WHAT IS EXPECTED:
Every record here needs to be retyped exactly.

RECORDS TO USE:

◇ ◇ ◇

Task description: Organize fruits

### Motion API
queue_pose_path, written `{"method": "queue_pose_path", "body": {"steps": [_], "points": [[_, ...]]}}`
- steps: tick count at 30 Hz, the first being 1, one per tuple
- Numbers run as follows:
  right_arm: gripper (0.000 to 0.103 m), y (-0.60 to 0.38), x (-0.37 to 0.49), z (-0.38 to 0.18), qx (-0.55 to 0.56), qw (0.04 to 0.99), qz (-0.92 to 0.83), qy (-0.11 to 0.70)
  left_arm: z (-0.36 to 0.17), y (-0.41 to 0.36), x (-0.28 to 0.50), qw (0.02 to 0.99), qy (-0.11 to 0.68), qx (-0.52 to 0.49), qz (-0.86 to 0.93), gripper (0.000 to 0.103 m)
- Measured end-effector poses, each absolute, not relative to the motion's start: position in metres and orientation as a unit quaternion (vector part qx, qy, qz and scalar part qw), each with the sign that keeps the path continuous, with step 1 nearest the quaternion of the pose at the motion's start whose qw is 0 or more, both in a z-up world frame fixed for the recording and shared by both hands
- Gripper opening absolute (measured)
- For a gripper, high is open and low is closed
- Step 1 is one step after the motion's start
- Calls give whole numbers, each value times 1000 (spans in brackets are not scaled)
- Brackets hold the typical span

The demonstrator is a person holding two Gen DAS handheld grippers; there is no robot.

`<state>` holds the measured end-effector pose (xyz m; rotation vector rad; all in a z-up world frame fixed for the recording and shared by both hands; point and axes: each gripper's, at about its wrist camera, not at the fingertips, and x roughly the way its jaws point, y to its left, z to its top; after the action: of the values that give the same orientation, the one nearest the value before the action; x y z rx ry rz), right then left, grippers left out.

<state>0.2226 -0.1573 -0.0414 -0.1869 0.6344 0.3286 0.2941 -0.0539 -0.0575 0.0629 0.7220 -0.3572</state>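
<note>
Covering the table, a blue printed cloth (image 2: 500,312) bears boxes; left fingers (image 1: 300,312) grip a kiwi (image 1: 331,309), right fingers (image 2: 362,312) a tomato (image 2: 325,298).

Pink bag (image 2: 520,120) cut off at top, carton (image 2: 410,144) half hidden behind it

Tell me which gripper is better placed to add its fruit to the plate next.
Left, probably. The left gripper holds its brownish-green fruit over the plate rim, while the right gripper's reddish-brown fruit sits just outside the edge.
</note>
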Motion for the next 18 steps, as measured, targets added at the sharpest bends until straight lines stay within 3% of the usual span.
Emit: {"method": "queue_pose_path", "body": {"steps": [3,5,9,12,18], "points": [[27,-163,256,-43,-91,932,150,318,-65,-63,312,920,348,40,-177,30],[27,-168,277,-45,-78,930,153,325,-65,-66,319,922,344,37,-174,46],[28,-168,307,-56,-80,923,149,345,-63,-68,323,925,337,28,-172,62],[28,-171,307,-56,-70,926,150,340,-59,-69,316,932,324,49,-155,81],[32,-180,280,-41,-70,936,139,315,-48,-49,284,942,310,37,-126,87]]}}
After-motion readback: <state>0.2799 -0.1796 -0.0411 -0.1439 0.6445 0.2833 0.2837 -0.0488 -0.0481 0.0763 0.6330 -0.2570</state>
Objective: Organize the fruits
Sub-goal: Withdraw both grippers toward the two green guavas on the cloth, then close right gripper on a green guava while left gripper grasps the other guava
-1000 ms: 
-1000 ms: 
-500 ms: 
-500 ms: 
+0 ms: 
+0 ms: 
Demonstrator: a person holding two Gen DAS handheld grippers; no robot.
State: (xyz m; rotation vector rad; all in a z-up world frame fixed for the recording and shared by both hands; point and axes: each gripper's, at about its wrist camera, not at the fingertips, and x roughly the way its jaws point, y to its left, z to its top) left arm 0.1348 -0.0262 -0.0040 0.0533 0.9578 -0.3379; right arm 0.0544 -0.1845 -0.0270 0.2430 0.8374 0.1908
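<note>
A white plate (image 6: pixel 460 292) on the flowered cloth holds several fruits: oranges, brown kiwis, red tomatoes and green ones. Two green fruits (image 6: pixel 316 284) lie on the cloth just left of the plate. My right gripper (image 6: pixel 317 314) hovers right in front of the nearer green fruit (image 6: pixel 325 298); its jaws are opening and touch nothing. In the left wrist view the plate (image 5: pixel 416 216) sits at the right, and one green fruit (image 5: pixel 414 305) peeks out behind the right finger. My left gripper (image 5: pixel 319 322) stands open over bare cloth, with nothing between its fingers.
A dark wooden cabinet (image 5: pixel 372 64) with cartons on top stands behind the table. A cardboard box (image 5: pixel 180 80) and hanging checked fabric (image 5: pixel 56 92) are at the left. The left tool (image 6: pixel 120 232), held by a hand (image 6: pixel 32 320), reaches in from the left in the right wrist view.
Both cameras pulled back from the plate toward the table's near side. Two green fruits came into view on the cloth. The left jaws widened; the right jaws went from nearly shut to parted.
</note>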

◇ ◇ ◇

TASK RESULT:
Task description: Organize fruits

### Motion API
queue_pose_path, written `{"method": "queue_pose_path", "body": {"steps": [_], "points": [[_, ...]]}}`
- steps: tick count at 30 Hz, the first being 1, one per tuple
- Numbers run as follows:
  right_arm: gripper (0.000 to 0.103 m), y (-0.60 to 0.38), x (-0.37 to 0.49), z (-0.38 to 0.18), qx (-0.55 to 0.56), qw (0.04 to 0.99), qz (-0.92 to 0.83), qy (-0.11 to 0.70)
  left_arm: z (-0.36 to 0.17), y (-0.41 to 0.36), x (-0.28 to 0.50), qw (0.02 to 0.99), qy (-0.11 to 0.68), qx (-0.52 to 0.49), qz (-0.86 to 0.93), gripper (0.000 to 0.103 m)
- Measured end-effector poses, each absolute, not relative to the motion's start: position in metres and orientation as a unit quaternion (vector part qx, qy, qz and scalar part qw), each with the sign that keeps the path continuous, with step 1 nearest the quaternion of the pose at the motion's start whose qw is 0 or more, both in a z-up world frame fixed for the recording and shared by both hands
- Gripper opening absolute (measured)
- For a gripper, high is open and low is closed
- Step 1 is one step after the motion's start
- Calls give whole numbers, each value times 1000 (spans in brackets are not scaled)
- Brackets hold the typical span

The demonstrator is a person holding two Gen DAS handheld grippers; there is no robot.

`<state>` holds the measured end-effector pose (xyz m; rotation vector rad; all in a z-up world frame fixed for the recording and shared by both hands; point and axes: each gripper's, at about its wrist camera, not at the fingertips, and x roughly the way its jaws point, y to its left, z to its top; after the action: of the values that give the same orientation, the one nearest the value before the action; x y z rx ry rz), right then left, grippers left out.

<state>0.2226 -0.1573 -0.0414 -0.1869 0.6344 0.3286 0.2941 -0.0539 -0.0575 0.0629 0.7220 -0.3572</state>
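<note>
Covering the table, a blue printed cloth (image 2: 500,312) bears boxes; left fingers (image 1: 300,312) grip a kiwi (image 1: 331,309), right fingers (image 2: 362,312) a tomato (image 2: 325,298).

Pink bag (image 2: 520,120) cut off at top, carton (image 2: 410,144) half hidden behind it

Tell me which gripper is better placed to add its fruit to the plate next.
Left, probably. The left gripper holds its brownish-green fruit over the plate rim, while the right gripper's reddish-brown fruit sits just outside the edge.
</note>
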Motion for the next 18 steps, as measured, targets added at the sharpest bends until straight lines stay within 3% of the usual span.
Emit: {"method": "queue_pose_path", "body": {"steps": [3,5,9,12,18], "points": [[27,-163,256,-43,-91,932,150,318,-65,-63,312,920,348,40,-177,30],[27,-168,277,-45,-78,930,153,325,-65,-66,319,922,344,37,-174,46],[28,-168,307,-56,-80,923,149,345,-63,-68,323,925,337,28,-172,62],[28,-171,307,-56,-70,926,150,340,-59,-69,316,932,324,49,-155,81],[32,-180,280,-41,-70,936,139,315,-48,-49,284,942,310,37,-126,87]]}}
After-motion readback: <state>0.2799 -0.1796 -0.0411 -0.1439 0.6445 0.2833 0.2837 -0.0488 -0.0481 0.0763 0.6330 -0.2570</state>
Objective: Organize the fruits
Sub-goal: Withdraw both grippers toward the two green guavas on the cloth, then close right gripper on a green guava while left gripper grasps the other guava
-1000 ms: 
-1000 ms: 
-500 ms: 
-500 ms: 
+0 ms: 
+0 ms: 
Demonstrator: a person holding two Gen DAS handheld grippers; no robot.
State: (xyz m; rotation vector rad; all in a z-up world frame fixed for the recording and shared by both hands; point and axes: each gripper's, at about its wrist camera, not at the fingertips, and x roughly the way its jaws point, y to its left, z to its top) left arm 0.1348 -0.0262 -0.0040 0.0533 0.9578 -0.3379; right arm 0.0544 -0.1845 -0.0270 0.2430 0.8374 0.1908
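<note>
A white plate (image 6: pixel 460 292) on the flowered cloth holds several fruits: oranges, brown kiwis, red tomatoes and green ones. Two green fruits (image 6: pixel 316 284) lie on the cloth just left of the plate. My right gripper (image 6: pixel 317 314) hovers right in front of the nearer green fruit (image 6: pixel 325 298); its jaws are opening and touch nothing. In the left wrist view the plate (image 5: pixel 416 216) sits at the right, and one green fruit (image 5: pixel 414 305) peeks out behind the right finger. My left gripper (image 5: pixel 319 322) stands open over bare cloth, with nothing between its fingers.
A dark wooden cabinet (image 5: pixel 372 64) with cartons on top stands behind the table. A cardboard box (image 5: pixel 180 80) and hanging checked fabric (image 5: pixel 56 92) are at the left. The left tool (image 6: pixel 120 232), held by a hand (image 6: pixel 32 320), reaches in from the left in the right wrist view.
Both cameras pulled back from the plate toward the table's near side. Two green fruits came into view on the cloth. The left jaws widened; the right jaws went from nearly shut to parted.
</note>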

The work for this exercise is now done.